> [WHAT IS REQUIRED] Return only those lines of the material that contain "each".
========================================
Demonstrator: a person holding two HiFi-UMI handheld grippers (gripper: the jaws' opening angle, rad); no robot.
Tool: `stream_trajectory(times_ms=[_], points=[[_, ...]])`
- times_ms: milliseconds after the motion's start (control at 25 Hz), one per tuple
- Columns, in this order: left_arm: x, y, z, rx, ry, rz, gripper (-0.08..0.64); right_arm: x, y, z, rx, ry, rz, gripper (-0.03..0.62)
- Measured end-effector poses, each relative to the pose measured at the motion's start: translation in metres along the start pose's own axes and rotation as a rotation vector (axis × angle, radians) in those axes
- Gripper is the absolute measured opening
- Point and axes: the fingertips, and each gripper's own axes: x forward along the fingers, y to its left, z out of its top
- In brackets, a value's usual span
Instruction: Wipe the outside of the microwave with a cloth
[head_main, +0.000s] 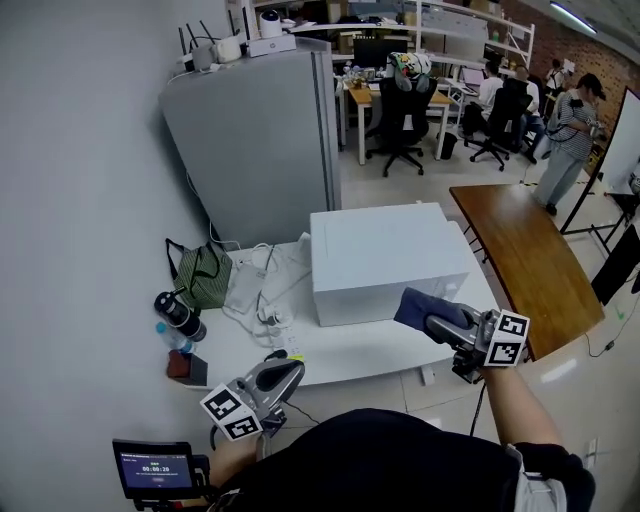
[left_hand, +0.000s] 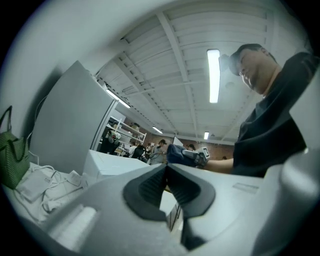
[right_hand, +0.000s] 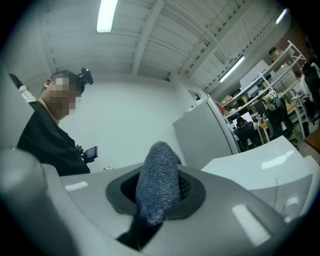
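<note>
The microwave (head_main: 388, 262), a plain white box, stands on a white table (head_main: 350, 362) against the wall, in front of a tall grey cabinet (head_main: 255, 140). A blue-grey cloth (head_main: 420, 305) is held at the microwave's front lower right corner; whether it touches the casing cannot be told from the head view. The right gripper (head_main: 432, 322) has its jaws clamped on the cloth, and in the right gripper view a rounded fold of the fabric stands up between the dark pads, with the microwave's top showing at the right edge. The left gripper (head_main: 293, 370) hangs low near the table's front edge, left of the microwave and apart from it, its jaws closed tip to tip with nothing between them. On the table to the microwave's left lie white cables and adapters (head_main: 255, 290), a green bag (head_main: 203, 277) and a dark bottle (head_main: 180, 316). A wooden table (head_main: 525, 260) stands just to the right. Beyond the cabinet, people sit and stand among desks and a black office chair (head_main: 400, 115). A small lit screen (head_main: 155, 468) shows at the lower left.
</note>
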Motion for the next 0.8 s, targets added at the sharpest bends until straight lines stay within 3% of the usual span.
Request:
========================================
> [RESPONSE]
- Measured end-effector poses, each relative to the pose measured at the motion's start: translation in metres along the start pose's own axes and rotation as a rotation vector (axis × angle, radians) in those axes
- Point and axes: the fingertips, and each gripper's own axes: x forward along the fingers, y to its left, z out of its top

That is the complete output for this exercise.